## Records from a collection
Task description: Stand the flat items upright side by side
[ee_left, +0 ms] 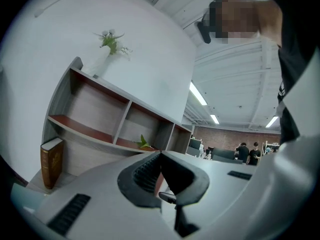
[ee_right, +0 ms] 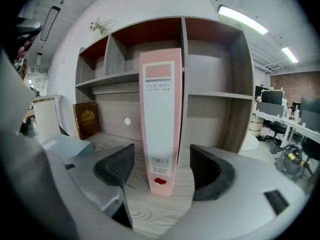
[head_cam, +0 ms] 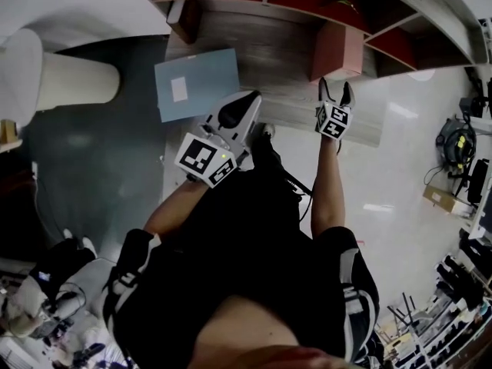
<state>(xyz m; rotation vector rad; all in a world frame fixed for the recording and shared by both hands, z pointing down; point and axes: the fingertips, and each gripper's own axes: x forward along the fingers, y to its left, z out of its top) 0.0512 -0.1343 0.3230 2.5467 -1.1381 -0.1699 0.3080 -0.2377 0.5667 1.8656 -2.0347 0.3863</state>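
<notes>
facing the upright pink file box with right gripper wide open, carrying left gripper closed empty near the still-flat blue box.

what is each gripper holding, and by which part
Nothing. The right gripper is open, clear of the upright pink file box; the left gripper is shut, empty.

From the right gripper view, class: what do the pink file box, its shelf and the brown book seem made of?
Pink file box: likely coated cardboard, matt, paper spine label.
Shelf: wood or wood-look laminate, pale grain lines.
Brown book: leather-like cover, slight sheen, gold stamping; true material unclear.
</notes>
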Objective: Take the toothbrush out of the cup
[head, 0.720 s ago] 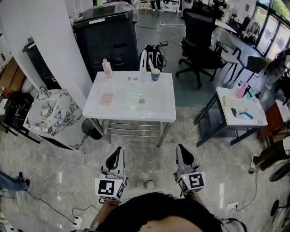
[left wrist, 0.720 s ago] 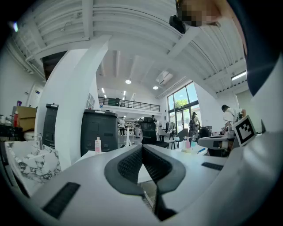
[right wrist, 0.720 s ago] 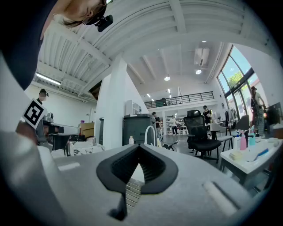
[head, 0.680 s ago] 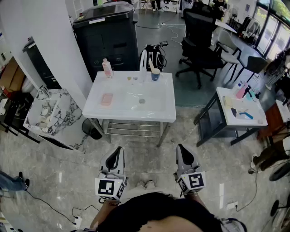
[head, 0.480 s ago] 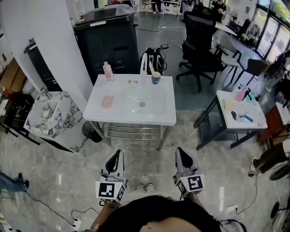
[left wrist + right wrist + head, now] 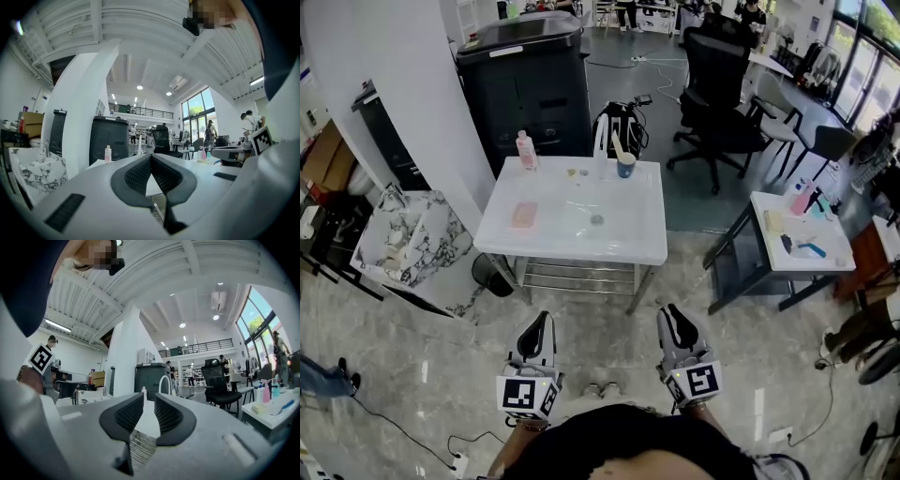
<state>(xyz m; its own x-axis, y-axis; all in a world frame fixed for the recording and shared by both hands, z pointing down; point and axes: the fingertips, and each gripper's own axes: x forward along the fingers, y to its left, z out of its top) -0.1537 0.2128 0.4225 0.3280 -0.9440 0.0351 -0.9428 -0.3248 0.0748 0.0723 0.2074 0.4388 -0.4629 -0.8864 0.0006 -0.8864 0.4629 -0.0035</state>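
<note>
White basin table (image 6: 633, 234) at centre. Left gripper (image 6: 541, 319) at 7 o'clock and right gripper (image 6: 667, 312) at 5 o'clock, well apart from it: left jaws clenched, right all but closed, both empty. Blue cup (image 6: 625, 170) at the table's 1 o'clock corner holds the toothbrush (image 6: 618, 148), leaning toward 11 o'clock.
</note>
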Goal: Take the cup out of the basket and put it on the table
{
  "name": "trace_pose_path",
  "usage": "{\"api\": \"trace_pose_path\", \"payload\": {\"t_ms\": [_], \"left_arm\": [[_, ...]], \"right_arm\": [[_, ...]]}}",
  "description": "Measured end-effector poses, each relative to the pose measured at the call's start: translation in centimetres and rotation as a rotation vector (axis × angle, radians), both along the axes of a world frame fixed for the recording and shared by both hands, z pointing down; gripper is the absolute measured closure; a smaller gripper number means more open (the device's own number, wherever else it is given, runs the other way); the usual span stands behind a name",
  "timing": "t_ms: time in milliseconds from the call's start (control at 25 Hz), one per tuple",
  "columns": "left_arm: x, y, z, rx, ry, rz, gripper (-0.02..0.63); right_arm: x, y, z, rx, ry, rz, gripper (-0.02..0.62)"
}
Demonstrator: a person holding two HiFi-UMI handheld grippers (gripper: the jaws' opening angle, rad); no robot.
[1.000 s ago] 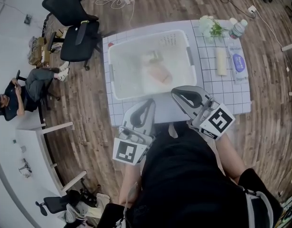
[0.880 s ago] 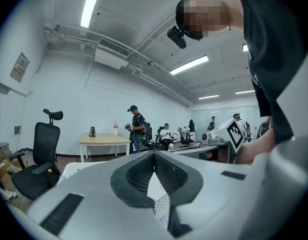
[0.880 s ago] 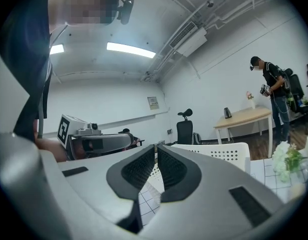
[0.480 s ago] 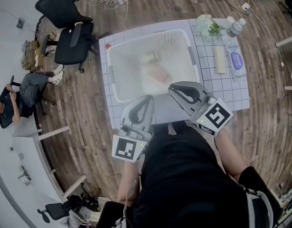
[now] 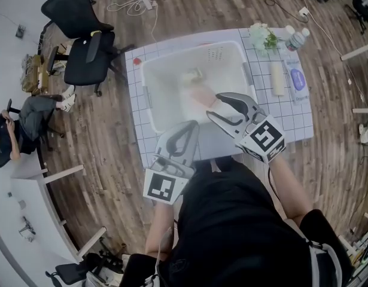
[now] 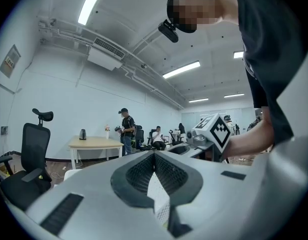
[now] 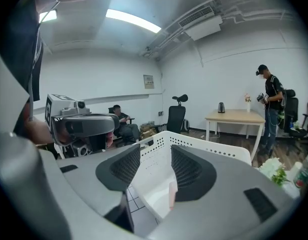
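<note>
Right tongs [image 5: 215,107] just parted, gripping nothing, tipped over the near rim of the white basket [image 5: 149,94]. Pink cup [image 5: 201,94] inside, just ahead and below. Left tongs [image 5: 188,126] clenched empty, farther back over the worktop [image 5: 291,115]. Judged nearer by right.

**No writing legible anywhere**

Black-and-white square patterns are showing on the marker cube [image 5: 161,187] of the left gripper [image 5: 187,126] and on the matching cube [image 5: 266,137] of the right gripper [image 5: 215,105], but they are carrying no letters or digits. On the table [image 5: 294,123], a white packet [image 5: 296,76] is showing a blue label with print too small to read. A wall notice [image 6: 11,61] in the left gripper view and a framed notice [image 7: 148,81] in the right gripper view are coming through only as blurs.
</note>
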State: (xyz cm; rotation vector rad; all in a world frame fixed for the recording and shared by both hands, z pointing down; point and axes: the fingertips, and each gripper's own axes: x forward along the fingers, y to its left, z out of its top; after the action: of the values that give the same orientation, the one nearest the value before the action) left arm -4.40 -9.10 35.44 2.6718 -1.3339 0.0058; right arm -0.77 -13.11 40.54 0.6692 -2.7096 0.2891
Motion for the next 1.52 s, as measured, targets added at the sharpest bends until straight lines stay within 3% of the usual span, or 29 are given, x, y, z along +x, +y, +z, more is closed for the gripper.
{"api": "trace_pose_path", "payload": {"t_ms": [360, 760, 1000, 1520], "left_arm": [[-1.3, 0.0, 1.0, -0.017, 0.007, 0.044, 0.597], [-1.4, -0.5, 1.7, -0.031, 0.012, 0.074, 0.597], [-1.7, -0.1, 2.2, -0.046, 0.025, 0.071, 0.597], [-2.0, 0.3, 3.0, -0.072, 0.021, 0.063, 0.597]], "right_arm": [[-1.8, -3.5, 4.4, -0.052, 0.15, -0.006, 0.352], [-4.2, -6.5, 8.2, -0.127, 0.282, -0.109, 0.318], [-5.2, -8.4, 10.6, -0.11, 0.392, -0.161, 0.31], [-5.0, -9.2, 20.2, -0.27, 0.546, -0.207, 0.286]]}}
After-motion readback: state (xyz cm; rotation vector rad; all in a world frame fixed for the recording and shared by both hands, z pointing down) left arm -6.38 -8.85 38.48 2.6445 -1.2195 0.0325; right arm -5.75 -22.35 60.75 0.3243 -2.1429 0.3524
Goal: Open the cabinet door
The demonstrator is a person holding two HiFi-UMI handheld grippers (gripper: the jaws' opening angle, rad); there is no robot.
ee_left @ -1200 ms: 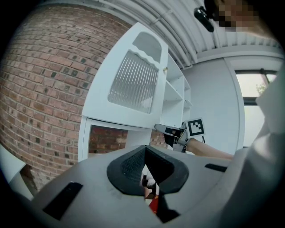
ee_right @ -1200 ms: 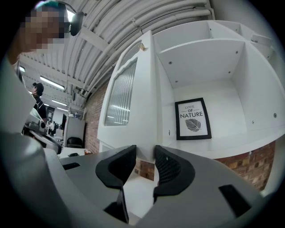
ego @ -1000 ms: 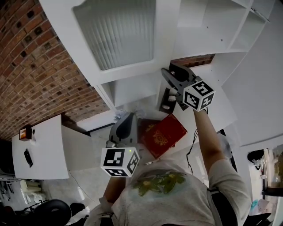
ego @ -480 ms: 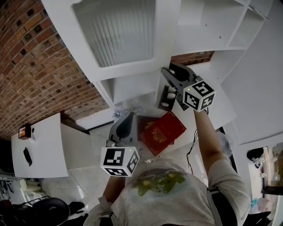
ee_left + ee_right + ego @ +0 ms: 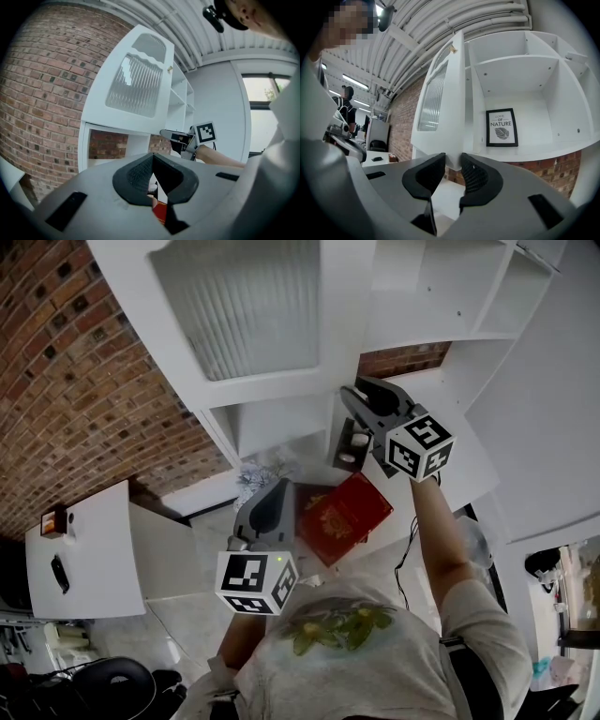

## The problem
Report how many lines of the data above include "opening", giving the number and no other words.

## Answer to the problem
2